§ Work item
Which lines in the data below contain the word "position"? Copy each of them.

§ Dataset excerpt

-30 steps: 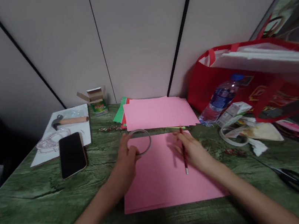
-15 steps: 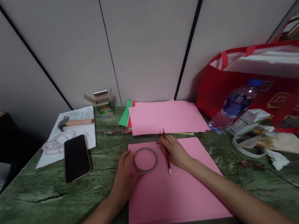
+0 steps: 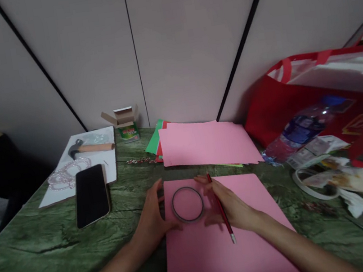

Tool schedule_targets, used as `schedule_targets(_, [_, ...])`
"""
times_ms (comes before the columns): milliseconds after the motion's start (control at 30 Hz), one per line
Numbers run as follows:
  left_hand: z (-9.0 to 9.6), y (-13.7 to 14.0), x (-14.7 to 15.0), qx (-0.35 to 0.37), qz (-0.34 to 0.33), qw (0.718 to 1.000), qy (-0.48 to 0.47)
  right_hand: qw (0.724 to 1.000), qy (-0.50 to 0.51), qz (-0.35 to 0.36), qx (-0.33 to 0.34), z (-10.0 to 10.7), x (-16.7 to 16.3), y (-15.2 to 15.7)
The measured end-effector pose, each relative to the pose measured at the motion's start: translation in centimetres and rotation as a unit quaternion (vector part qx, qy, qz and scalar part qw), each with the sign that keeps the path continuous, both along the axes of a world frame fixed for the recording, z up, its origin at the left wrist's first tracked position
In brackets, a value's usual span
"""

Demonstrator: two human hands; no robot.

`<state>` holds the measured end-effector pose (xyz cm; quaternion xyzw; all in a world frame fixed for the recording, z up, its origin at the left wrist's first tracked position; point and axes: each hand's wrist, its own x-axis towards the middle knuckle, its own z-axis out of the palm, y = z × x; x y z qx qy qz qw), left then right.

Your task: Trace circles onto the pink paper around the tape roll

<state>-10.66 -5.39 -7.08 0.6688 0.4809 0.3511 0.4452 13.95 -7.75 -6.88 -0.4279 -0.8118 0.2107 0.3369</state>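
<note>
A thin dark ring [image 3: 173,210] lies flat on the pink paper [image 3: 203,260], close to its upper left corner. My left hand [image 3: 152,215] is at the paper's left edge, thumb and fingers spread apart, with the thumb over the paper just left of the ring. My right hand [image 3: 235,207] holds a dark red pencil [image 3: 226,220] slanting across its fingers, the white eraser end pointing down toward me. The thumb and forefinger of this hand reach out near the ring's right side; whether they touch it I cannot tell.
A black phone [image 3: 91,196] overlaps a white board [image 3: 49,196] with a hammer [image 3: 93,148] and clear beads [image 3: 66,176]. Behind lie a small open box [image 3: 129,132] and stacked pink sheets [image 3: 206,143]. To the right are a bottle [image 3: 298,130], a red bag [image 3: 271,100] and a white tape roll [image 3: 307,187].
The view has shifted slightly. My left hand's fingers have spread away from the ring. My right hand has opened its thumb and forefinger toward the ring, and the pencil has tilted.
</note>
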Motion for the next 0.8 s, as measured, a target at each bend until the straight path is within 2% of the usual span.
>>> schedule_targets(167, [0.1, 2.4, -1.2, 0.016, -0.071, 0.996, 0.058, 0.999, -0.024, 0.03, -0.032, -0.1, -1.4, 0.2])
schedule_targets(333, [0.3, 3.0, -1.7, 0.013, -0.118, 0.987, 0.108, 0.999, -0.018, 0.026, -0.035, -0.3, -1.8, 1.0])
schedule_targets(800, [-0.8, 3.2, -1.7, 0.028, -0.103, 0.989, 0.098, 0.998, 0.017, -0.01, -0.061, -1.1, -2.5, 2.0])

§ The completed task
The measured end-effector pose, each relative to the pose measured at the motion's start: translation in centimetres and rotation as a unit quaternion (vector part qx, qy, qz and scalar part qw), each with the sign that keeps the path continuous, both along the axes of a world frame fixed for the recording, z up, its origin at the left wrist's first tracked position
`<state>` holds the measured end-effector pose (xyz cm; quaternion xyzw; all in a world frame fixed for the recording, z up, its origin at the left wrist's first tracked position; point and axes: each hand's wrist, its own x-axis towards the middle knuckle, its own z-axis out of the palm, y = z × x; x y z qx qy qz qw), left then right.

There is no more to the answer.